▶ [WORK INSTRUCTION]:
Please keep to the lines below from the one with "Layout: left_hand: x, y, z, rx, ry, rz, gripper" through the one with "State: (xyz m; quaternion", and restate them word for word, ends included.

══ RECORDS PROVIDED

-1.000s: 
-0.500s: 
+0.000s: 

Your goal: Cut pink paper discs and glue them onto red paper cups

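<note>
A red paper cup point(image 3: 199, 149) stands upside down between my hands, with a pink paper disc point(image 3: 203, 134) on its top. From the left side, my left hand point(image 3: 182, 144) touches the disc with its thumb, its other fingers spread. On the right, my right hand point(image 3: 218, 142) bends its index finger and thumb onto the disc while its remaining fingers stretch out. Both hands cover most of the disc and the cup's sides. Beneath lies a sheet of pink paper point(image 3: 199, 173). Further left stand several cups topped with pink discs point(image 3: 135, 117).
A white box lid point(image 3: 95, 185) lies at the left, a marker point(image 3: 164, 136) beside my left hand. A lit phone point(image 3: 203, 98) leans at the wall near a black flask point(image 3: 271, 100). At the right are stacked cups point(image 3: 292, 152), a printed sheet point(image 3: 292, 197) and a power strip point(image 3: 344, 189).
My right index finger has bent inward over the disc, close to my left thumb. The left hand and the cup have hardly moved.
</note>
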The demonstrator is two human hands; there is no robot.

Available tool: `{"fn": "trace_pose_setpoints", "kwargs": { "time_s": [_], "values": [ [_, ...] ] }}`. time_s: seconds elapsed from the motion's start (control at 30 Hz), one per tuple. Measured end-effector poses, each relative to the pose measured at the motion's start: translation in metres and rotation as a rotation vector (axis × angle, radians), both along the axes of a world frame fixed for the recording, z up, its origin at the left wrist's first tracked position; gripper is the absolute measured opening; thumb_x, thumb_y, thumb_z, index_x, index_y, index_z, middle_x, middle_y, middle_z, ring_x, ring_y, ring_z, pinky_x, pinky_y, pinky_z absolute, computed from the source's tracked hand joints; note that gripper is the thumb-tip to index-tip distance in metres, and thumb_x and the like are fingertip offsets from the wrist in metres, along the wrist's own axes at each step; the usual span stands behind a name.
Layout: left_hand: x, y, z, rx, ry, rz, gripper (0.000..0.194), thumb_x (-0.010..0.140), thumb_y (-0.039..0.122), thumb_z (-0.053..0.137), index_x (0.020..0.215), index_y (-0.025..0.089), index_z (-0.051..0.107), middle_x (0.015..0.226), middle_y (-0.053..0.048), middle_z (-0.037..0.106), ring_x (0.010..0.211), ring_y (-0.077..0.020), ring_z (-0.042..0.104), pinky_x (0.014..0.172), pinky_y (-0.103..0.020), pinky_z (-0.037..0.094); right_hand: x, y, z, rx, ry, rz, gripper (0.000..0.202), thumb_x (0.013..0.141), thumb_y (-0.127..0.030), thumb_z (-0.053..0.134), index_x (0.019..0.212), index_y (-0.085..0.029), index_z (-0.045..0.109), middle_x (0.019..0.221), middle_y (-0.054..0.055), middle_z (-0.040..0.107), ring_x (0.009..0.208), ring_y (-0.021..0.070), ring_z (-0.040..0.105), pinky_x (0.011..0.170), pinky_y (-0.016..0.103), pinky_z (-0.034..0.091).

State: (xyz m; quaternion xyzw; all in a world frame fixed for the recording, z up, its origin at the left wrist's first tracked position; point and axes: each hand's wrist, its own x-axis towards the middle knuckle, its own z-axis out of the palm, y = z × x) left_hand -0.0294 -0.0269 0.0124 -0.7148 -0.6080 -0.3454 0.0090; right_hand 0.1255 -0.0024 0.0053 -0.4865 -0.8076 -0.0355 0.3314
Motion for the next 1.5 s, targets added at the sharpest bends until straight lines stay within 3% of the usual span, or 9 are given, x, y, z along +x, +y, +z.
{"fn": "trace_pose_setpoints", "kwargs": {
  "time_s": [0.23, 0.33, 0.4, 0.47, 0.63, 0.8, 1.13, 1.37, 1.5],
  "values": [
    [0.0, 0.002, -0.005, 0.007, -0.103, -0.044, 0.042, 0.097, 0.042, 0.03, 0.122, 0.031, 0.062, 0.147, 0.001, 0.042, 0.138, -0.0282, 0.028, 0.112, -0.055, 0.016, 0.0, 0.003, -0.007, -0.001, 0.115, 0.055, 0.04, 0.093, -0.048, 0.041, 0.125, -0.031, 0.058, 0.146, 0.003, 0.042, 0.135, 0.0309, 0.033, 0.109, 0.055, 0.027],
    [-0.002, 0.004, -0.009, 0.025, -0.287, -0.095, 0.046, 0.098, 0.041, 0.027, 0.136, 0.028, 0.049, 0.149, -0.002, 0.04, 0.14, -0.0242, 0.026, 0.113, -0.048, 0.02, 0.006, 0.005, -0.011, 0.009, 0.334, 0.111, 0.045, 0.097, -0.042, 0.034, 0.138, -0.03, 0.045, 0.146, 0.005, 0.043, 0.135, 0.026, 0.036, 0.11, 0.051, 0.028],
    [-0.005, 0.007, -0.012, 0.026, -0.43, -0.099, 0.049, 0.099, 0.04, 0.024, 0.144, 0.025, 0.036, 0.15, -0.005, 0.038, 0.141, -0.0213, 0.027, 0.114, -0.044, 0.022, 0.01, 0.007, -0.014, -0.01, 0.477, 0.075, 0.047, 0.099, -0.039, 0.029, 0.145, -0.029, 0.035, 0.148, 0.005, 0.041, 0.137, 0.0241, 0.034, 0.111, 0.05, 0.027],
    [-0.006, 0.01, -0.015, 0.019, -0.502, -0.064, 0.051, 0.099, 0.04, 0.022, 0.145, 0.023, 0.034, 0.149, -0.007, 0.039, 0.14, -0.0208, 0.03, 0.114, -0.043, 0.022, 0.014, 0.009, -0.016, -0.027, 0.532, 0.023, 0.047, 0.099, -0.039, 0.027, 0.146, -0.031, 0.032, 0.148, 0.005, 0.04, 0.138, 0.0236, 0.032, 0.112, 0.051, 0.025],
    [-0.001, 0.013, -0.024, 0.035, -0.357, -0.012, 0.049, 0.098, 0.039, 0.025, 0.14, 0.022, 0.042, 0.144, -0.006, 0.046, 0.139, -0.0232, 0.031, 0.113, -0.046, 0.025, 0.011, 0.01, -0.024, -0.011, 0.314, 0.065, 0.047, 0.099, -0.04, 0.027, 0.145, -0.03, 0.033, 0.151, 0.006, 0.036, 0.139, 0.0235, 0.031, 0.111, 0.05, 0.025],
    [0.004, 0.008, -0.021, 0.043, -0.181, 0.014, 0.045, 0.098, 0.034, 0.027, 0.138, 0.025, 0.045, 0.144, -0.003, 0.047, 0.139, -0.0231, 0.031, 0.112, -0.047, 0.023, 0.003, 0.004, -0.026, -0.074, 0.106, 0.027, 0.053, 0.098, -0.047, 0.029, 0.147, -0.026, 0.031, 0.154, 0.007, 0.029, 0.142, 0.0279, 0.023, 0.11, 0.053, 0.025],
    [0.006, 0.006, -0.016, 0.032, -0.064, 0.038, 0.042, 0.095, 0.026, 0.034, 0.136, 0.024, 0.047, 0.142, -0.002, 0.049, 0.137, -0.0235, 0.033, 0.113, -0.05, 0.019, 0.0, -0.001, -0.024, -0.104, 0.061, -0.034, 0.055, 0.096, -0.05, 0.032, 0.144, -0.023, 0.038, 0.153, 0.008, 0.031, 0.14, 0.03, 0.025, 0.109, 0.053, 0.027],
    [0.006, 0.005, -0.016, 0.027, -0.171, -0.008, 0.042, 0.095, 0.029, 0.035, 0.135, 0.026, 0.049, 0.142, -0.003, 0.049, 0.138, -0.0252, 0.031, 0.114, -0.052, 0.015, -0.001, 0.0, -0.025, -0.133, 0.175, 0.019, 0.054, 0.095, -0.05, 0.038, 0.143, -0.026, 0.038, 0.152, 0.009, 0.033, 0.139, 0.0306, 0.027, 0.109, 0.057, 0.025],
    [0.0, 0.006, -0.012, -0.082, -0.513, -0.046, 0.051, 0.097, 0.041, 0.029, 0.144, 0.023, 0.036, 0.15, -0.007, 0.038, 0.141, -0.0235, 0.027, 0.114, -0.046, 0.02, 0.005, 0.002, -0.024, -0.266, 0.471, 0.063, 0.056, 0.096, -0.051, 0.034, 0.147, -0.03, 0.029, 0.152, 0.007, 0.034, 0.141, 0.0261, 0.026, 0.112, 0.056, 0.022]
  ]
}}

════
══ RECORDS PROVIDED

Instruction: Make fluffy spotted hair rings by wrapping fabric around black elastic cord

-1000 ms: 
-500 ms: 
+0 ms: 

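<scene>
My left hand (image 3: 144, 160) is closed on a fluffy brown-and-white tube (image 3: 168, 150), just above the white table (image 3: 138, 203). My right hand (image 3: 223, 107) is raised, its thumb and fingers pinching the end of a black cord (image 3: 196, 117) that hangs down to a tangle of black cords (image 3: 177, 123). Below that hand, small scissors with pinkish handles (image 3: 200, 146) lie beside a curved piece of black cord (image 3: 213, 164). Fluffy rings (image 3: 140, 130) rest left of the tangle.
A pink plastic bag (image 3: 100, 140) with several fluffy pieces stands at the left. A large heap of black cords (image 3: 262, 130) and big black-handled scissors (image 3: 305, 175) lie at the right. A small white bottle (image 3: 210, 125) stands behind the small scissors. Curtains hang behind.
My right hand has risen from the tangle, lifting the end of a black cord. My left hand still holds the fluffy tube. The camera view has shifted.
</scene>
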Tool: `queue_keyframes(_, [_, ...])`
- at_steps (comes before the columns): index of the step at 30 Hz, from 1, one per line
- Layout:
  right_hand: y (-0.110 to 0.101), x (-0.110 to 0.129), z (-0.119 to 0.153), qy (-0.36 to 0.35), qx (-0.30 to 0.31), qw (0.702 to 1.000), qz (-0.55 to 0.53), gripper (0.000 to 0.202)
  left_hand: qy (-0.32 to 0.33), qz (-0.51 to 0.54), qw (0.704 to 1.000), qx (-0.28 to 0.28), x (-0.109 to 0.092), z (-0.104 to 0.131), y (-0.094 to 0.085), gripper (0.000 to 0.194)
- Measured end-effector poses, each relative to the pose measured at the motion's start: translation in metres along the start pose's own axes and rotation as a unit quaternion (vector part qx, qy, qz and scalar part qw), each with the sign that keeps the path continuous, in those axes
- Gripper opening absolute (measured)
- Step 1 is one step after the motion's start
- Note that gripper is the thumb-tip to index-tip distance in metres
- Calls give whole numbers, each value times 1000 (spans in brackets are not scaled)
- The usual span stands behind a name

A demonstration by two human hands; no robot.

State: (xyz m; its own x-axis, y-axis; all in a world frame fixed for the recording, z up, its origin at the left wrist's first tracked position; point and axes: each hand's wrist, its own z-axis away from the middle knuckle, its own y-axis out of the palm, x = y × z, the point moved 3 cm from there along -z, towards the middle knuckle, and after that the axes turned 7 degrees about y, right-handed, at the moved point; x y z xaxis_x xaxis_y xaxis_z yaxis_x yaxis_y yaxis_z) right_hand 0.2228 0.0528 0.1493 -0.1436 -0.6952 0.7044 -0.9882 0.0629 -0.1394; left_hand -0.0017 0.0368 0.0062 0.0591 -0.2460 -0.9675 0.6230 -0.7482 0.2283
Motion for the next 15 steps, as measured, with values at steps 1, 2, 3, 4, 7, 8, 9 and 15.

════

▶ [RESPONSE FOR THIS EXERCISE]:
Layout: left_hand: x, y, z, rx, ry, rz, gripper (0.000..0.194), thumb_x (-0.010..0.140), thumb_y (-0.039..0.122), thumb_z (-0.053..0.137), index_x (0.020..0.215), index_y (-0.025..0.089), index_z (-0.051..0.107), middle_x (0.015..0.226), middle_y (-0.053..0.048), middle_z (-0.037..0.106), ring_x (0.010..0.211), ring_y (-0.077..0.020), ring_z (-0.042..0.104), pinky_x (0.014..0.172), pinky_y (-0.103..0.020), pinky_z (-0.037..0.094); right_hand: x, y, z, rx, ry, rz, gripper (0.000..0.202), thumb_x (0.013..0.141), thumb_y (-0.127..0.030), thumb_z (-0.053..0.134), index_x (0.019..0.212), index_y (-0.085..0.029), index_z (-0.045..0.109), middle_x (0.019..0.221), middle_y (-0.054..0.055), middle_z (-0.040..0.107), ring_x (0.009..0.208), ring_y (-0.021..0.070), ring_z (-0.040..0.105), pinky_x (0.011..0.170), pinky_y (-0.016..0.103), pinky_z (-0.034..0.091).

State: (xyz m; quaternion xyzw; all in a world frame fixed for the recording, z up, its origin at the left wrist's first tracked position; point and axes: each hand's wrist, its own x-axis towards the middle knuckle, its own z-axis out of the palm, y = z × x) left_hand -0.0294 -0.0269 0.0124 -0.7148 -0.6080 -0.3454 0.0090; right_hand 0.1255 -0.0024 0.0053 -0.4865 -0.8076 -0.0355 0.3314

Nothing else is part of this exercise.